(About this exercise): State only the count of lines in the listing below that hold "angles".

(Input for this task):
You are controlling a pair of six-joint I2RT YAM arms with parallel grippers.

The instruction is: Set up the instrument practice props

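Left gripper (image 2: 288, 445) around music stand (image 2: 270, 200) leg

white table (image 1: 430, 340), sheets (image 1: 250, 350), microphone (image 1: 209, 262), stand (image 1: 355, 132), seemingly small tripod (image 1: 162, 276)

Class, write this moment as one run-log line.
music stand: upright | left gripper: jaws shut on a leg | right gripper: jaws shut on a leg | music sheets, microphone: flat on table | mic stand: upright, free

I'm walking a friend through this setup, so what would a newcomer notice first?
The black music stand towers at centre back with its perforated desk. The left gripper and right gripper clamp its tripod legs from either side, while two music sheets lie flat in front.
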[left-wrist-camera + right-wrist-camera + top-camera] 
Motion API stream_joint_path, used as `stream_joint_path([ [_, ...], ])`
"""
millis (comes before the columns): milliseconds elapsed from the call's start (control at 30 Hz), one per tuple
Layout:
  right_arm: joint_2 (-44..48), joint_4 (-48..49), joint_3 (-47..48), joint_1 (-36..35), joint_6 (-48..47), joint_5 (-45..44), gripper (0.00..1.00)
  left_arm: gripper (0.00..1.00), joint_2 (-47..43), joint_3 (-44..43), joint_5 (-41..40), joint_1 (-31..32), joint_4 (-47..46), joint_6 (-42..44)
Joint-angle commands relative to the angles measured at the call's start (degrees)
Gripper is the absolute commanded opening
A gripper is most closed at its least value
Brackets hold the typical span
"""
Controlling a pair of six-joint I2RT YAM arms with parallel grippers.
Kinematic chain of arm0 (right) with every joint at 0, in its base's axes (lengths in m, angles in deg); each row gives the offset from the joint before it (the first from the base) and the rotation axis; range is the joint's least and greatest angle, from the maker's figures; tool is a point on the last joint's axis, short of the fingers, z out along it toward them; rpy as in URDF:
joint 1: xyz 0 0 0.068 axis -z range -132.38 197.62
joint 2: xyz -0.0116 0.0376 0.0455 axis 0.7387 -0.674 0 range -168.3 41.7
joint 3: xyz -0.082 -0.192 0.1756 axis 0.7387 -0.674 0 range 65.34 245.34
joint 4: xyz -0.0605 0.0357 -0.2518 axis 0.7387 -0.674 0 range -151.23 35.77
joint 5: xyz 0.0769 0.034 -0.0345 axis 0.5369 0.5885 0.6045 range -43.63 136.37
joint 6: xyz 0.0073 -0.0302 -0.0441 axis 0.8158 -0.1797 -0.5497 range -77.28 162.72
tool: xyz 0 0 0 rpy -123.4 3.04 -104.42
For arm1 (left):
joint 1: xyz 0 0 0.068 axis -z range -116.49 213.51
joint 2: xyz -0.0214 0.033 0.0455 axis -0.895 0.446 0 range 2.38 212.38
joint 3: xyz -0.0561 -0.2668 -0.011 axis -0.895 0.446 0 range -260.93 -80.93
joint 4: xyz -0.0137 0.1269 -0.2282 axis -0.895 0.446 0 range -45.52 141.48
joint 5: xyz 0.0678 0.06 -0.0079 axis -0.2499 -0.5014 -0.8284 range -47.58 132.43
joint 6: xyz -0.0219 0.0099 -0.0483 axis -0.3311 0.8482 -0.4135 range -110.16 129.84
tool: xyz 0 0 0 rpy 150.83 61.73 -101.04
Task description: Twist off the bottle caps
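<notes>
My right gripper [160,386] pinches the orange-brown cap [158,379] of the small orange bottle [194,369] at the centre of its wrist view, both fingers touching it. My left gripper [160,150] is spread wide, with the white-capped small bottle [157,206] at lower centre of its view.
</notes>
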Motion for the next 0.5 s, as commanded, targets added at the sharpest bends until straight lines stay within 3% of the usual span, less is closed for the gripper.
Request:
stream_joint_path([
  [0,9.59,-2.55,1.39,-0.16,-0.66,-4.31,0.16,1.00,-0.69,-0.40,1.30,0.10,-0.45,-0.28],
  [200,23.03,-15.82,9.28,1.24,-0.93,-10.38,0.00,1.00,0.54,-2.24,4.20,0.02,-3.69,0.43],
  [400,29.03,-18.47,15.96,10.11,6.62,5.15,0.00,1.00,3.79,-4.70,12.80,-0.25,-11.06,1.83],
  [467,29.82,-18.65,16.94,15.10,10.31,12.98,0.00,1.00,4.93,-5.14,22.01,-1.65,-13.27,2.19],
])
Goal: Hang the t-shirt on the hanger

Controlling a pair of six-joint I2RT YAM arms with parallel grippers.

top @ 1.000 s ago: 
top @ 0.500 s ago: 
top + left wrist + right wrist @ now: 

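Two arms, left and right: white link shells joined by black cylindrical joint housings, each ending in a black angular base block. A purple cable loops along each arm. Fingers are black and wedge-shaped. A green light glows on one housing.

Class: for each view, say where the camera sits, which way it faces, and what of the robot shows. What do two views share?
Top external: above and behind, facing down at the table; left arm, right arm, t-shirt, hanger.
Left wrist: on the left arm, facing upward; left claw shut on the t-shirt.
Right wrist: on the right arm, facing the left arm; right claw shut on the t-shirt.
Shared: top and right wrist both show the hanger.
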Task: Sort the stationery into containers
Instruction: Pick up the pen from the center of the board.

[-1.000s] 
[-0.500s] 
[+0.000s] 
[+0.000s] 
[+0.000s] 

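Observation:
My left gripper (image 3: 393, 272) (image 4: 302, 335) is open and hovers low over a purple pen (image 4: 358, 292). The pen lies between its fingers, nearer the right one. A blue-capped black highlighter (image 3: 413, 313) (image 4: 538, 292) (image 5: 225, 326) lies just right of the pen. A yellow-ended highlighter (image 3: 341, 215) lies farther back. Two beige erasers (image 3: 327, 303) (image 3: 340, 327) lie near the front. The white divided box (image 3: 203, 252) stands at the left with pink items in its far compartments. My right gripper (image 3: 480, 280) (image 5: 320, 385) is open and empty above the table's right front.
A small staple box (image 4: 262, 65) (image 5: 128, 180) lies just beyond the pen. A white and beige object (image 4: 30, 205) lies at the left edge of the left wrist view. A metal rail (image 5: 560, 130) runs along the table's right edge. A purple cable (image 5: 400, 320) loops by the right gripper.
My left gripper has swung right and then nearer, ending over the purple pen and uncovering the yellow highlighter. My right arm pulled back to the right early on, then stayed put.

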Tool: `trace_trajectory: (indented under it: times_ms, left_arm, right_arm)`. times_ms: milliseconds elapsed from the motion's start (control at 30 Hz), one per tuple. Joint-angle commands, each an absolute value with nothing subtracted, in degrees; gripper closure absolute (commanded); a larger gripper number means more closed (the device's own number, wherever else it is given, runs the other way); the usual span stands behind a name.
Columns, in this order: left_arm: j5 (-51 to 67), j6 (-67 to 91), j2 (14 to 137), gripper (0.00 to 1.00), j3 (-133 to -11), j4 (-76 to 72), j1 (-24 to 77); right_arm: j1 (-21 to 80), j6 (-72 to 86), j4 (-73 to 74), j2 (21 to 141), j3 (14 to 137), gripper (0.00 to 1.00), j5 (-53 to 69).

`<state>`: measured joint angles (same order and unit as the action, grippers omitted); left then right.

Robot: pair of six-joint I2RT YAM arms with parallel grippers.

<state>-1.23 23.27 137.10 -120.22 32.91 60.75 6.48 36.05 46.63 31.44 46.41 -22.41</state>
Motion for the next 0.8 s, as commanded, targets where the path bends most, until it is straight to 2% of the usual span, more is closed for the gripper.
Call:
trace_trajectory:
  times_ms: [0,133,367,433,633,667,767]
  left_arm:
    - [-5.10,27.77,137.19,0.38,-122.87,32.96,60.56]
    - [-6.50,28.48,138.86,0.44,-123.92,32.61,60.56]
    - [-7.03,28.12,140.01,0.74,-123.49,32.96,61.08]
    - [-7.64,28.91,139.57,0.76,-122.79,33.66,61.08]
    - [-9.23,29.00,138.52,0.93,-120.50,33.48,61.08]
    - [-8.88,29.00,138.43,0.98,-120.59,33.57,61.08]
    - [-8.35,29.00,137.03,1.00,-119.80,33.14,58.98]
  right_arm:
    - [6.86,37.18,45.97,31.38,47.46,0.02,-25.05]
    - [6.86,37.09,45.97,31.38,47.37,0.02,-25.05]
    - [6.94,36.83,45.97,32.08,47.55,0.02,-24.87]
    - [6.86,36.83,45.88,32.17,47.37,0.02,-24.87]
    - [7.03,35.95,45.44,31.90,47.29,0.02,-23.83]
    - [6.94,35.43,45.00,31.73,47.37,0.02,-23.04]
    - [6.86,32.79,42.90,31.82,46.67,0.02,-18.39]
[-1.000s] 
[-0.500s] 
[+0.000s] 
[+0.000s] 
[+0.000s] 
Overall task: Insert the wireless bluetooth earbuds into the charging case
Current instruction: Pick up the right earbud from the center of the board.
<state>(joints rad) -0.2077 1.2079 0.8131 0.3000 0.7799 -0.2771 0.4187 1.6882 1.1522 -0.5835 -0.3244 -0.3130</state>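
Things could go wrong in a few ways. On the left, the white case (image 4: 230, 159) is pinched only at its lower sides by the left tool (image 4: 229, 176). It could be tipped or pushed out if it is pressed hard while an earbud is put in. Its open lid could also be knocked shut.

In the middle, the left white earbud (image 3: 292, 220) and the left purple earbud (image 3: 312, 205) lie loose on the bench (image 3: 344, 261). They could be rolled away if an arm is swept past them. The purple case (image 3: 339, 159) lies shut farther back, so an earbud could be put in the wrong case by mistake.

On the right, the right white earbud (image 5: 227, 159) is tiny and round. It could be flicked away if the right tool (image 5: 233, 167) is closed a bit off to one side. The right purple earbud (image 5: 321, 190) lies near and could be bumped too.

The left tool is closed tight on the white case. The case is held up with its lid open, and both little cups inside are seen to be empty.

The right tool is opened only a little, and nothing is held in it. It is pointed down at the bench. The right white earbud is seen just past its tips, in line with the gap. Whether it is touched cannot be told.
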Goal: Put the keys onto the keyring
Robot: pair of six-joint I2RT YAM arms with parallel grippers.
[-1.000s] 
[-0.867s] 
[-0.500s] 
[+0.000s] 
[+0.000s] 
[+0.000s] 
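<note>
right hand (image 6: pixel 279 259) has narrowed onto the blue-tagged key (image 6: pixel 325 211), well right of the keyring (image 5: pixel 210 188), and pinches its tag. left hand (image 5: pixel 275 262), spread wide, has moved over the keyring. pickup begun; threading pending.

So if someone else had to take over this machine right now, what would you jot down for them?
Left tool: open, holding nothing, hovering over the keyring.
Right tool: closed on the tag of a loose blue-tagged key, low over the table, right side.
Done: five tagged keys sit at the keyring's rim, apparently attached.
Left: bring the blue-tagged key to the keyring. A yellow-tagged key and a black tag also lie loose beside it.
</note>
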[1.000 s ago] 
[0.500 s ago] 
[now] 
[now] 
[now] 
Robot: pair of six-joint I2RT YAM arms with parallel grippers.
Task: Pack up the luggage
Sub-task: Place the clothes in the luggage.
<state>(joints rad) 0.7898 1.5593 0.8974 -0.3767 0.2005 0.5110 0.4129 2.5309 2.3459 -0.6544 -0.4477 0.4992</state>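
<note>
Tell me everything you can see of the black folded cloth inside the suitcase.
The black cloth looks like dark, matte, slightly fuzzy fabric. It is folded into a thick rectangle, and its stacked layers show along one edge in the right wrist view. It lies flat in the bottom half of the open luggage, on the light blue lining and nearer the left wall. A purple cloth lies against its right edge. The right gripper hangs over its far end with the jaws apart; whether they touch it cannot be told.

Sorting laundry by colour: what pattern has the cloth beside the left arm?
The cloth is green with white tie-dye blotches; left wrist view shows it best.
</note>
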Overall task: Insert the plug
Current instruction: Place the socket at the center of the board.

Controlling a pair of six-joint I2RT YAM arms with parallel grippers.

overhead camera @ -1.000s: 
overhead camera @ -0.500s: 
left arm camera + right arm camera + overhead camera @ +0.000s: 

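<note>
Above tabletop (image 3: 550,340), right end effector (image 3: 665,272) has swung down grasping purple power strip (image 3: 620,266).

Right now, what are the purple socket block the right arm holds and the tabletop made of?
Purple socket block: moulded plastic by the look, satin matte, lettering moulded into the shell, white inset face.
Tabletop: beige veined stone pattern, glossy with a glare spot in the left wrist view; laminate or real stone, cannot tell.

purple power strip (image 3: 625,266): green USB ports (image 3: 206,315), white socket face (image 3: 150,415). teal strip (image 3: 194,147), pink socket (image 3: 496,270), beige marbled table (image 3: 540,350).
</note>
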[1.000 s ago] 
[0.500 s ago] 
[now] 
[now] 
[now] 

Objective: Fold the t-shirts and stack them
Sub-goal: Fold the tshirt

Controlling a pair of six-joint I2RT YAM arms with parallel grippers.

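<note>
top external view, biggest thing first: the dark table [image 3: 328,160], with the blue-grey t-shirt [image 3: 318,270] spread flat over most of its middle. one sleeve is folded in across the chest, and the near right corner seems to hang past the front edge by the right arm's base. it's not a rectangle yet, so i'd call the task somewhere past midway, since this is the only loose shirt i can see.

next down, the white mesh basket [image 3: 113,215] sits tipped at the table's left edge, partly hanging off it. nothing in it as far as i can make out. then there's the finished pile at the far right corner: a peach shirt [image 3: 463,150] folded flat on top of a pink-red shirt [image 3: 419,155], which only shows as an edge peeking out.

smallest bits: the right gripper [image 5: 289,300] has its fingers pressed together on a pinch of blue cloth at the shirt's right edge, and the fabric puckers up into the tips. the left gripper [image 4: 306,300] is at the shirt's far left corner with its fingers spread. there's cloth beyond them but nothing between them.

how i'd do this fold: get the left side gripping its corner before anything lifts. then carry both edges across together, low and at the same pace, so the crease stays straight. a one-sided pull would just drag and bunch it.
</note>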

(Task response): 3